Next, we read in our ecological community data. Data should be loaded or transformed to a wide format, with species as columns and sites as rows. The matrix can be binary (0s and 1s) or weighted (e.g. by abundance or biomass). For this demonstration, we will use data on phytoplankton communities in lakes and reservoirs across Alberta, Canada (see Loewen et al. 2020 for details). These data, sampled by the Alberta Government and the Alberta Lake Management Society Lakewatch Program, are presented as biomass for individual taxa at specific sites on multiple sampling dates, and are available for download from the Dryad Digital Repository (https://doi.org/10.5061/dryad.gf1vhhmk7).

Download the data into your working directory and load it into the R environment. As data from multiple sampling events are provided fore each site, we will first subset the matrix to work with records obtained in August only and remove extra fields.

# Read the species data
phyto.comm <- read.csv("Loewen_et_al._2020._Ecol_App._Species_data_-_final.csv", header = T)

# Subset data to select August sampling events
phyto.comm.aug.bio <- subset(phyto.comm, Month == "Aug")

# Set Lake.Name as row names
rownames(phyto.comm.aug.bio) <- phyto.comm.aug.bio$Lake.Name

# Remove extra fields
phyto.comm.aug.bio <- phyto.comm.aug.bio[, 5:308]

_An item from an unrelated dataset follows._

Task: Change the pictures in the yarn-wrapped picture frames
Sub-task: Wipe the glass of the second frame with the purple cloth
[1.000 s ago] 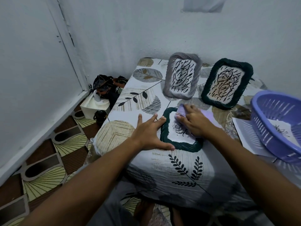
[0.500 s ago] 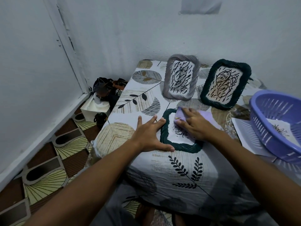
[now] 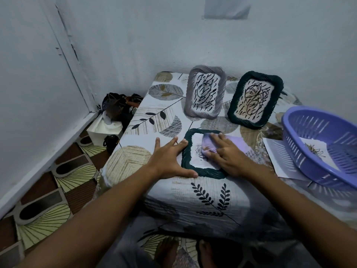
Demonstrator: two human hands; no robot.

# Remove any species not found in August
i <- (colSums(phyto.comm.aug.bio) != 0)
phyto.comm.aug.bio <- phyto.comm.aug.bio[, i]

# Create binary community matrix (presence/absence) from weighted matrix
phyto.comm.aug.bin <- phyto.comm.aug.bio
phyto.comm.aug.bin[phyto.comm.aug.bin > 0] <- 1

Now that we have our data wrangled, we can visualize them as bipartite networks. Lets plot the unweighted bipartite graph first.

# Default bipartite graph plot
plotweb(phyto.comm.aug.bin, text.rot = 90)

Now plot a bipartite graph weighted by biomass.

# Default bipartite graph plot
plotweb(phyto.comm.aug.bio, text.rot = 90)

While there are too many species to make out the details in these plots, nodes at the top represent individual taxa while sites are represented along the bottom. Note that in the second (weighted) plot, thicker links between nodes indicate relatively greater biomass for species at particular sites, whereas all links are the same thickness in the first (unweighted presence/absence) plot. Node thickness also varies, indicating relative biomass in the weighted graph and relative occurrence in the unweighted graph.

3. Analyzing the network

We will use the computeModules function in the bipartite package (Dorman et al. 2008) to find groups of densely linked sites and species (i.e. modules) by maximizing Barber’s index with Beckett’s (2016) label propagation algorithm. First, we will analyze the unweighted network.

# Set random seed for reproducibility
set.seed(99)

# Conduct bipartite modularity analysis on unweighted network using Beckett's algorithm
bin.DIRT <- computeModules(phyto.comm.aug.bin, method = "Beckett")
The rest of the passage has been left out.